> The task
Determine how many lines in the entries below hold "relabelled". Respond with that number only.

Records for this exercise section start

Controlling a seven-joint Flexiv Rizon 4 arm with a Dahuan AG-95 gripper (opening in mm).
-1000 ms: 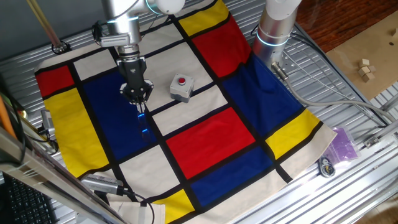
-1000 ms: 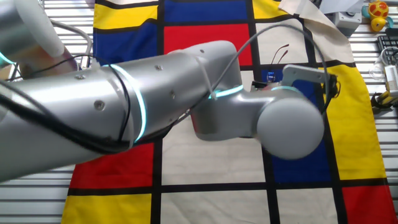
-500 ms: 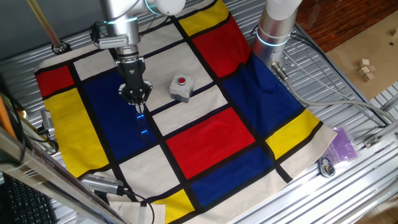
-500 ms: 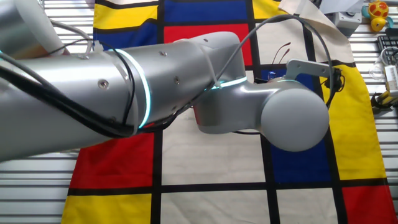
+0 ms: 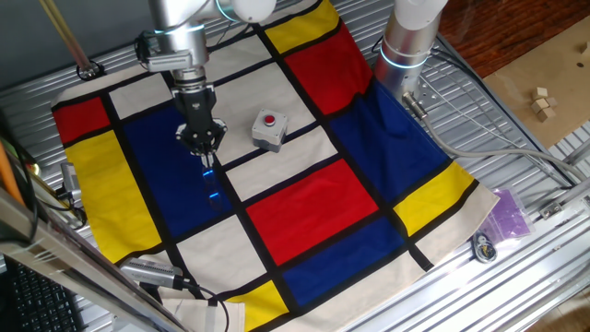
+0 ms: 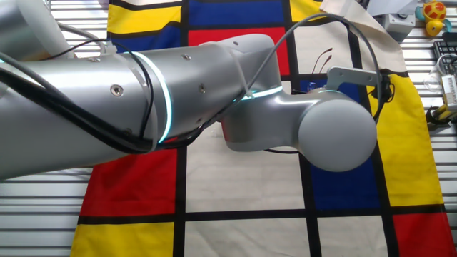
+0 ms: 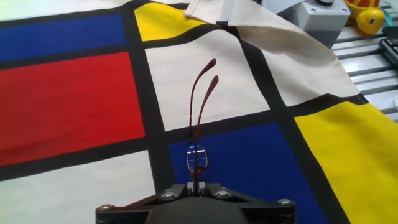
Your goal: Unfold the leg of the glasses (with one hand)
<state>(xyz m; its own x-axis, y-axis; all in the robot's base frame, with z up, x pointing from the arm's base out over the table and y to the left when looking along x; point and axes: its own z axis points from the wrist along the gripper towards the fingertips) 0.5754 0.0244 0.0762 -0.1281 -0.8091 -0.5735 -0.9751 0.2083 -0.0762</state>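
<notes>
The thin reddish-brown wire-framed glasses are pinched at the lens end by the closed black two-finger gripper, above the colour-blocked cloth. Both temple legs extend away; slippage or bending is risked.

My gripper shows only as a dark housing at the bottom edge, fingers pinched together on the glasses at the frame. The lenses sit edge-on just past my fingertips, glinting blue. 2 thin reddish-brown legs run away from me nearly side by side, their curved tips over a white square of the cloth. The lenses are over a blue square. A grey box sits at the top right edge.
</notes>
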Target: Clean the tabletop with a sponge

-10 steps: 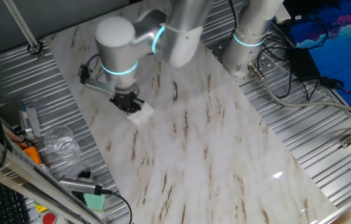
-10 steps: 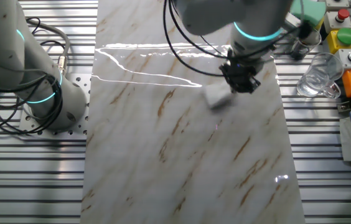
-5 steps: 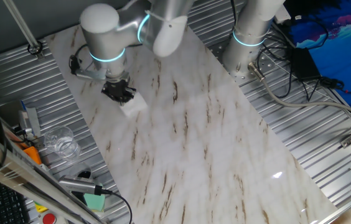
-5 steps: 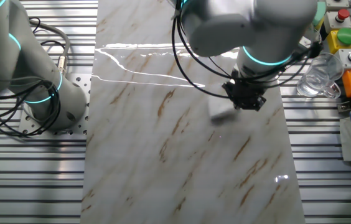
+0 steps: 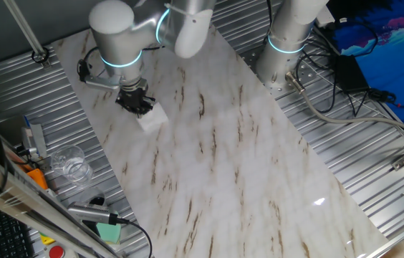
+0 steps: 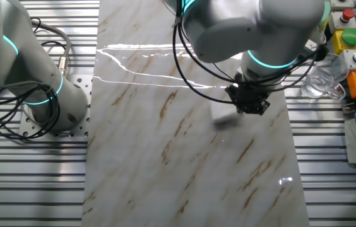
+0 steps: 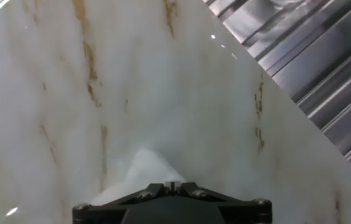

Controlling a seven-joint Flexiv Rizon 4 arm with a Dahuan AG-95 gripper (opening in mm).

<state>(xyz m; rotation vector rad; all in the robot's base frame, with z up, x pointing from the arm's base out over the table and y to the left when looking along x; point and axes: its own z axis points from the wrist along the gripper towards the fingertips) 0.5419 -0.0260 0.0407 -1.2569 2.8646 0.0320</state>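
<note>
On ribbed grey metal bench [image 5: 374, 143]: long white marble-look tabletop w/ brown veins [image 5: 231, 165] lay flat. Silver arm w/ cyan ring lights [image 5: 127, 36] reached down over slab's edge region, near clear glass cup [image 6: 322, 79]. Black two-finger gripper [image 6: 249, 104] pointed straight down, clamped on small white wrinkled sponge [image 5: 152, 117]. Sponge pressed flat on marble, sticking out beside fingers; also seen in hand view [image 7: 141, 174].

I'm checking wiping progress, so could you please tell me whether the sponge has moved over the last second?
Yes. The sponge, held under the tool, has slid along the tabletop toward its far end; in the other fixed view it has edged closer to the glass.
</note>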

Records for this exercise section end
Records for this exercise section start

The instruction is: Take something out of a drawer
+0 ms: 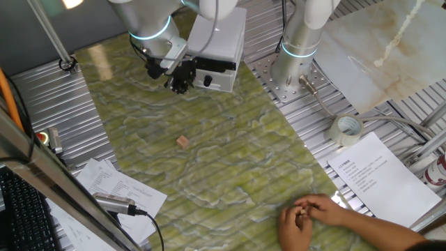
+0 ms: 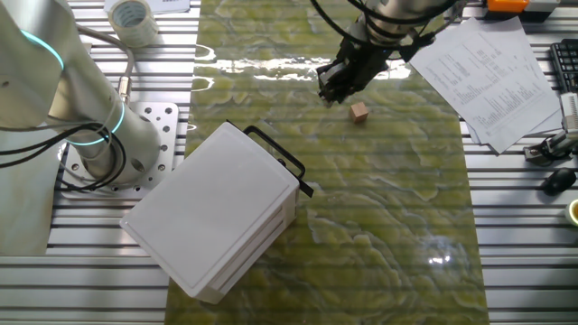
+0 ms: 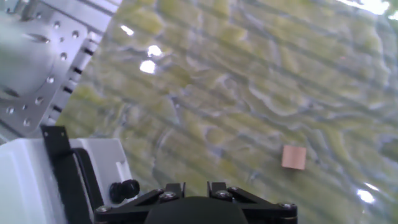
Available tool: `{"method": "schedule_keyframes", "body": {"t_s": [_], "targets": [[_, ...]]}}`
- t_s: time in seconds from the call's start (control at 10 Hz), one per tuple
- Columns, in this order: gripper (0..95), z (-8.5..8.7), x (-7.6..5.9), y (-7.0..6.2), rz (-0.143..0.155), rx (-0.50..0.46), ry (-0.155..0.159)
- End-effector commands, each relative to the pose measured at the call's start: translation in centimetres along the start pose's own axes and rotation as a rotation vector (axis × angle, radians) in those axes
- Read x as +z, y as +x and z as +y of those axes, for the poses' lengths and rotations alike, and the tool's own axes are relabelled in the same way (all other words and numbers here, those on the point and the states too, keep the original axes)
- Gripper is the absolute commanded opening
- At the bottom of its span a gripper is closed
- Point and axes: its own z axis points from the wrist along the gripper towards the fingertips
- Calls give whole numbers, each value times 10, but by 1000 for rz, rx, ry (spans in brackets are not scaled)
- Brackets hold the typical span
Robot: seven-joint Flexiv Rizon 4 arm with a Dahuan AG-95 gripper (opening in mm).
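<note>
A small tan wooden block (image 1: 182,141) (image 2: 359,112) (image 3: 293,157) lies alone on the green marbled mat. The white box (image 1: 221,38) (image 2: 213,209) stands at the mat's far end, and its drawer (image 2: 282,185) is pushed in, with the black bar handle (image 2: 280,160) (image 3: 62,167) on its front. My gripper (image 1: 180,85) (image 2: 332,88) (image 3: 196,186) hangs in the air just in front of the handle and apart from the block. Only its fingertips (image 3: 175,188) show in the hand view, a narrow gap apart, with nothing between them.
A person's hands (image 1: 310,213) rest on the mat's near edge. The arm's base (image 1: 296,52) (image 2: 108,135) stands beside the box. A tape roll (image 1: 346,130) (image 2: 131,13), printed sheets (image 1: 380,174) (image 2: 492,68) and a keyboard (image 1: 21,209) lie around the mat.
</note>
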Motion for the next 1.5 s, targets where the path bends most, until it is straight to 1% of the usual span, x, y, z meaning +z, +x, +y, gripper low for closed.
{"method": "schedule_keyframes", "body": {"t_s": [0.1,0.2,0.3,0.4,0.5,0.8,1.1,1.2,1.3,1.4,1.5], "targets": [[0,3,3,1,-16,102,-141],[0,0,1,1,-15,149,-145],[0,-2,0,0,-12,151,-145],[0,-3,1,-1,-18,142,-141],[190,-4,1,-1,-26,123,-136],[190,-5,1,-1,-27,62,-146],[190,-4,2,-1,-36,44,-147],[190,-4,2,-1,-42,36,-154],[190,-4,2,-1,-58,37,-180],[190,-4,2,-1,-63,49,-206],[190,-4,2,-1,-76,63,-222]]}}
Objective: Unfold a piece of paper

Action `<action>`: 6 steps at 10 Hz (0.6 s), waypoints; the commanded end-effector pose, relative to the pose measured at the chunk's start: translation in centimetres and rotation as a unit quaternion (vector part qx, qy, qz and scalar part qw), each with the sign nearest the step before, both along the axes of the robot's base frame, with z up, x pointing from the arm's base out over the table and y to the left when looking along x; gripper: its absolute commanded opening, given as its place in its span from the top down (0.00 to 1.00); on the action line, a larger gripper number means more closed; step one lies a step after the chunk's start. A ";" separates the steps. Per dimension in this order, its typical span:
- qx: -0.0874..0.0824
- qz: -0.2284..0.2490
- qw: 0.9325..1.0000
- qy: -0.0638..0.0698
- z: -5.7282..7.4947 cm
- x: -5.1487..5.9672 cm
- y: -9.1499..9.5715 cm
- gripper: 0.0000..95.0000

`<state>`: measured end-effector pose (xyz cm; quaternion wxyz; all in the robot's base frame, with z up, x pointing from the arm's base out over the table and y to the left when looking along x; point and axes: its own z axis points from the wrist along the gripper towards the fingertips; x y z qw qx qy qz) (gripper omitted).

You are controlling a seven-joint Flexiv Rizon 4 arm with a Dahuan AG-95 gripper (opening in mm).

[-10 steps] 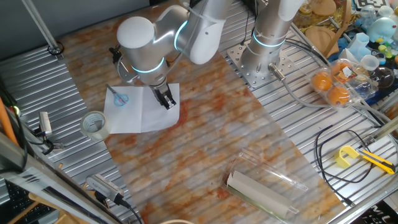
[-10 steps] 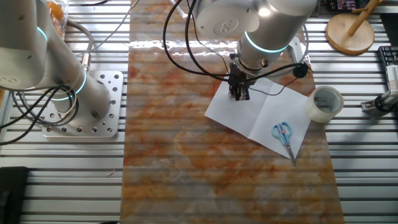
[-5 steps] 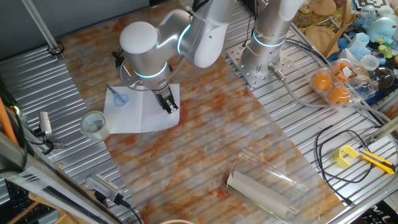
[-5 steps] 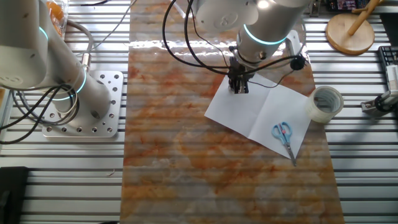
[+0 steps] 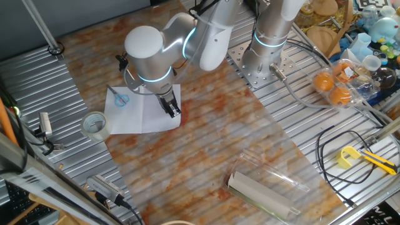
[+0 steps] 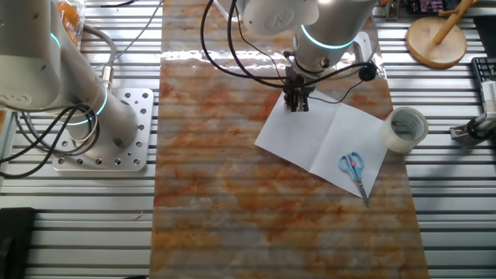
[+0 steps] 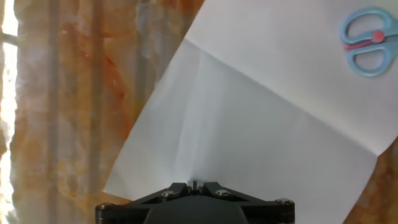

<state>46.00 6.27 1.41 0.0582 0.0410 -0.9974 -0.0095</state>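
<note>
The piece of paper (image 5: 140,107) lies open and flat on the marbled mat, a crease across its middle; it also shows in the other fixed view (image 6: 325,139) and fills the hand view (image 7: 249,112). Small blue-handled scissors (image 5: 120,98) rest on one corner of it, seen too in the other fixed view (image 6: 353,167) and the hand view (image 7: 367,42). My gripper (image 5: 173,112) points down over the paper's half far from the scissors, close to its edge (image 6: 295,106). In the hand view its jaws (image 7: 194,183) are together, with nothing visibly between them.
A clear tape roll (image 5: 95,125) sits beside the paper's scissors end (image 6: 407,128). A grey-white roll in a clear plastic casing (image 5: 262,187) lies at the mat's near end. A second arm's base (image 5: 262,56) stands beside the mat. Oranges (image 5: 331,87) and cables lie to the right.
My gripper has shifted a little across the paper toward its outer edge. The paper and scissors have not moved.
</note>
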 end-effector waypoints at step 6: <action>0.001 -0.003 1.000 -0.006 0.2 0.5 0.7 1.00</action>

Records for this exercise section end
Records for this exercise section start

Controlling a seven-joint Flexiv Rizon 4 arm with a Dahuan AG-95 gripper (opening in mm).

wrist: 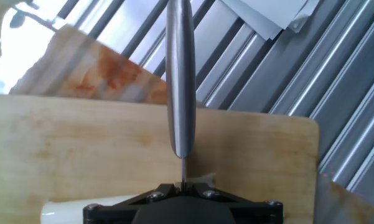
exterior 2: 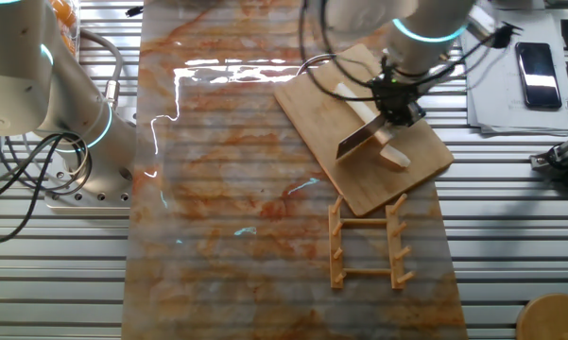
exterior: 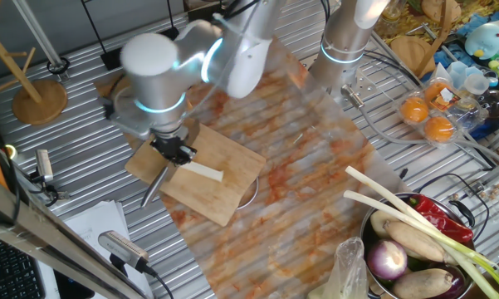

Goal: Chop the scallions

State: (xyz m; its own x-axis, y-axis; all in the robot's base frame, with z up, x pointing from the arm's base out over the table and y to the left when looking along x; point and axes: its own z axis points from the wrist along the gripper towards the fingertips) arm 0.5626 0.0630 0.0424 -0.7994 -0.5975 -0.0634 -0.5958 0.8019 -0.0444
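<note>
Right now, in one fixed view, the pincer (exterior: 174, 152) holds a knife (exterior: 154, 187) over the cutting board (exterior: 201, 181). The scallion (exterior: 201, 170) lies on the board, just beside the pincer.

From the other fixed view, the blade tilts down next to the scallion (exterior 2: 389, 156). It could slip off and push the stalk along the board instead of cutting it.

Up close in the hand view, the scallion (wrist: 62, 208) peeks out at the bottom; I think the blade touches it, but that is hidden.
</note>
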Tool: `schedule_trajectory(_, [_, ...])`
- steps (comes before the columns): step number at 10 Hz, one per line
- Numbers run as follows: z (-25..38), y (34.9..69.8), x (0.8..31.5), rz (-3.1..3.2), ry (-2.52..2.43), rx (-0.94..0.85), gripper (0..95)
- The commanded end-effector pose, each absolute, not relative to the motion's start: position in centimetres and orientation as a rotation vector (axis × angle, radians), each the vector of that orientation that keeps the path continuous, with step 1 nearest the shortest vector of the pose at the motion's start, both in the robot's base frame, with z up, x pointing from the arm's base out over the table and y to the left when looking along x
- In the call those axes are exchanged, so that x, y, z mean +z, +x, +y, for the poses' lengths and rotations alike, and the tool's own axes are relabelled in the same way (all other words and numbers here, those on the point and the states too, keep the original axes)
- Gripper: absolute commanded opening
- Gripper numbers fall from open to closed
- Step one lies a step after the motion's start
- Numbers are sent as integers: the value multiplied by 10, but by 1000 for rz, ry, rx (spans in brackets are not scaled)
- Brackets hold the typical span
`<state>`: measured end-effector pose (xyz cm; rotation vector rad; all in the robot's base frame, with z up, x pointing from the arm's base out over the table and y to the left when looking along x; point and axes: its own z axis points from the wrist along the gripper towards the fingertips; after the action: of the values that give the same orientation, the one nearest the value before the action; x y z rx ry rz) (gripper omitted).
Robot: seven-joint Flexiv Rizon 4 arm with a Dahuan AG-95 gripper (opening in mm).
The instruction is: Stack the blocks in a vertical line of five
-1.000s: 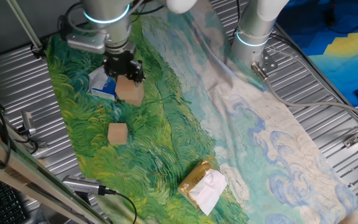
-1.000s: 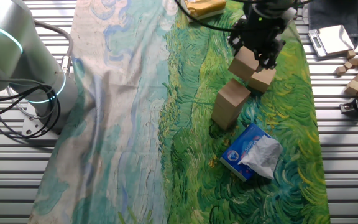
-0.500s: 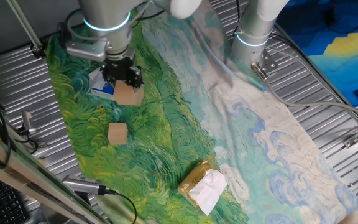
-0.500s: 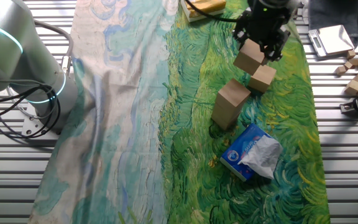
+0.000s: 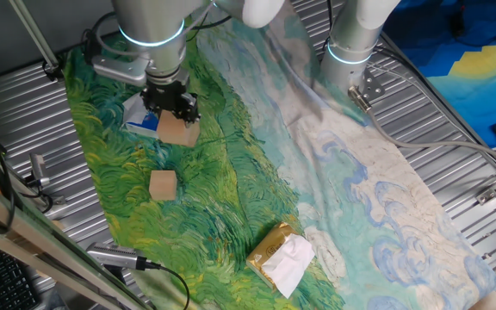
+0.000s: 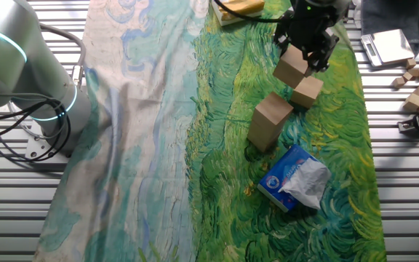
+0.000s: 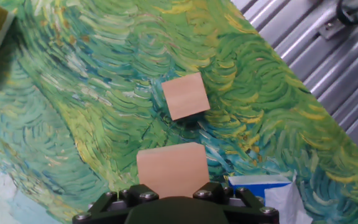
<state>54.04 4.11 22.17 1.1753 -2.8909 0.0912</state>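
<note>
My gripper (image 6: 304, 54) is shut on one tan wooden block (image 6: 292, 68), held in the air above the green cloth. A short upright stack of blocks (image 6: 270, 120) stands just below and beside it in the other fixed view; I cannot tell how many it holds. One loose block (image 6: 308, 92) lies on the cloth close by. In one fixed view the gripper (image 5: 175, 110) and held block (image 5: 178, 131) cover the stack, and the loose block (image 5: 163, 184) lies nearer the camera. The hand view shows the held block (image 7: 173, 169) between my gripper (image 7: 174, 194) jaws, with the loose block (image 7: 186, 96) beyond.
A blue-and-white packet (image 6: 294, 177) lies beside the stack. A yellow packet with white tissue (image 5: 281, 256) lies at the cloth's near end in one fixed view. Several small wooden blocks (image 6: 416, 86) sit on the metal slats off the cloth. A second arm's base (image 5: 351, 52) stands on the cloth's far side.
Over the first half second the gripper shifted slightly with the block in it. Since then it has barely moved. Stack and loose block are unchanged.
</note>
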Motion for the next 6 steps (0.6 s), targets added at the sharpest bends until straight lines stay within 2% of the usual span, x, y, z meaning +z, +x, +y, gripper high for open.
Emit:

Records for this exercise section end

> Written solution
2